Records follow. Print exactly the lines from the one that has "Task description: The" through the one that has "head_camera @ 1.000", inclusive, and omit the pictures.

#### INPUT DATA ####

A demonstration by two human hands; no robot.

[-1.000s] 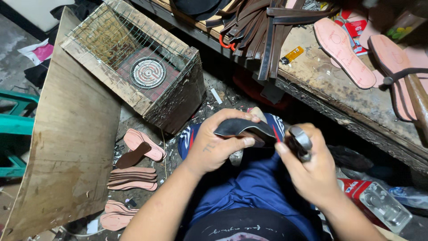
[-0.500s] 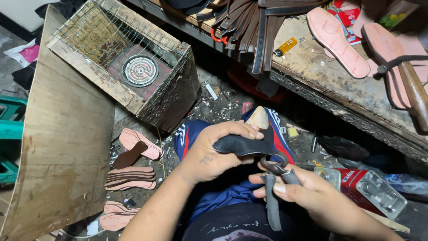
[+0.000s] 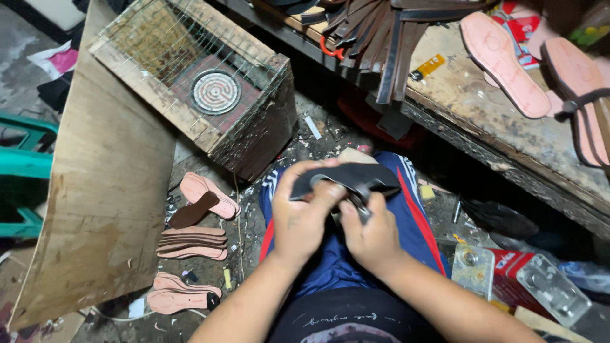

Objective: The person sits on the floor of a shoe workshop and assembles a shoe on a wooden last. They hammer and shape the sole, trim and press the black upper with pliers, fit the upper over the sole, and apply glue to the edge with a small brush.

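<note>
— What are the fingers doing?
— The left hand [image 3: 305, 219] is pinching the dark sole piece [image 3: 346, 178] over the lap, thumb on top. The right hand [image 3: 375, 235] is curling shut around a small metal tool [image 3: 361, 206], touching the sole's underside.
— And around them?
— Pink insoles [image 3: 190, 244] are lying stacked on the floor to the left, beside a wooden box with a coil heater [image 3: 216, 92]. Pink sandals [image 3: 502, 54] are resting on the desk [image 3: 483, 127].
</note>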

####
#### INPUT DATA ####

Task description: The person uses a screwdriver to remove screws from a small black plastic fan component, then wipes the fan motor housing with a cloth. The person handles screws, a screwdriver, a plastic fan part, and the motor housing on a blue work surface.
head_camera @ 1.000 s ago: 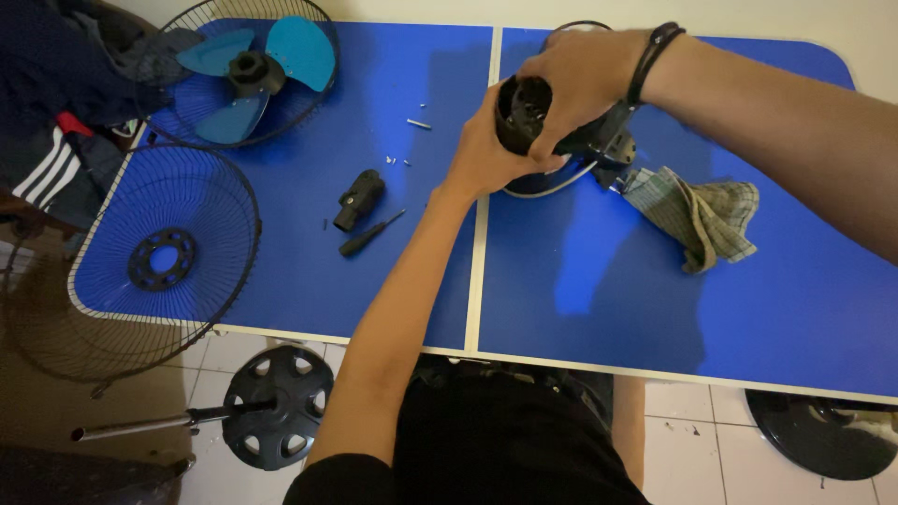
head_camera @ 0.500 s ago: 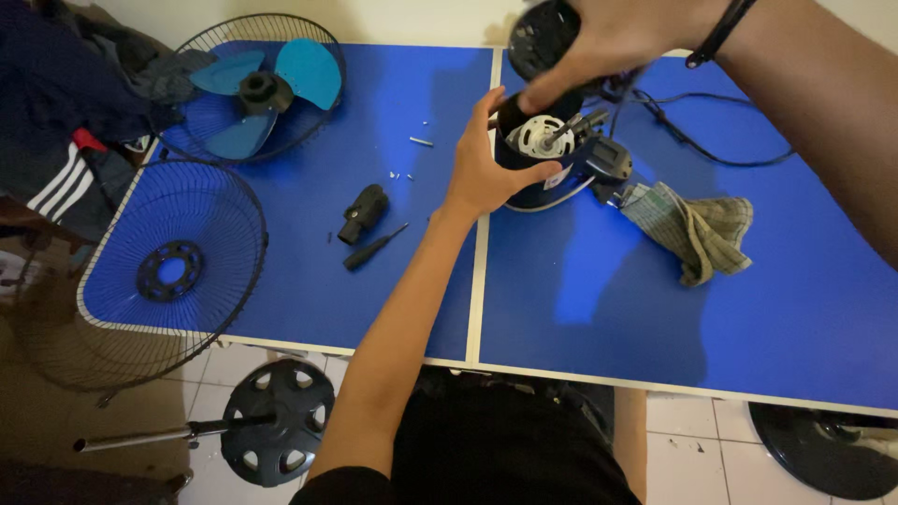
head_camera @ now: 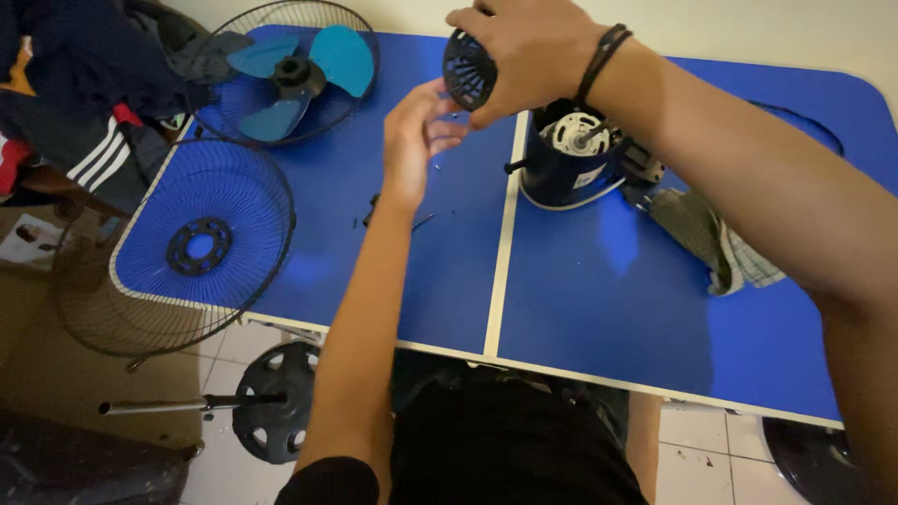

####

- _EXPECTED ANSWER_
Task description: The person uses a screwdriver to remove screws from a small black plastic fan component, then wipes the fan motor housing with a cloth. The person handles screws, a screwdriver, a plastic fan part, and the motor housing on a blue work surface.
head_camera @ 1.000 s ago: 

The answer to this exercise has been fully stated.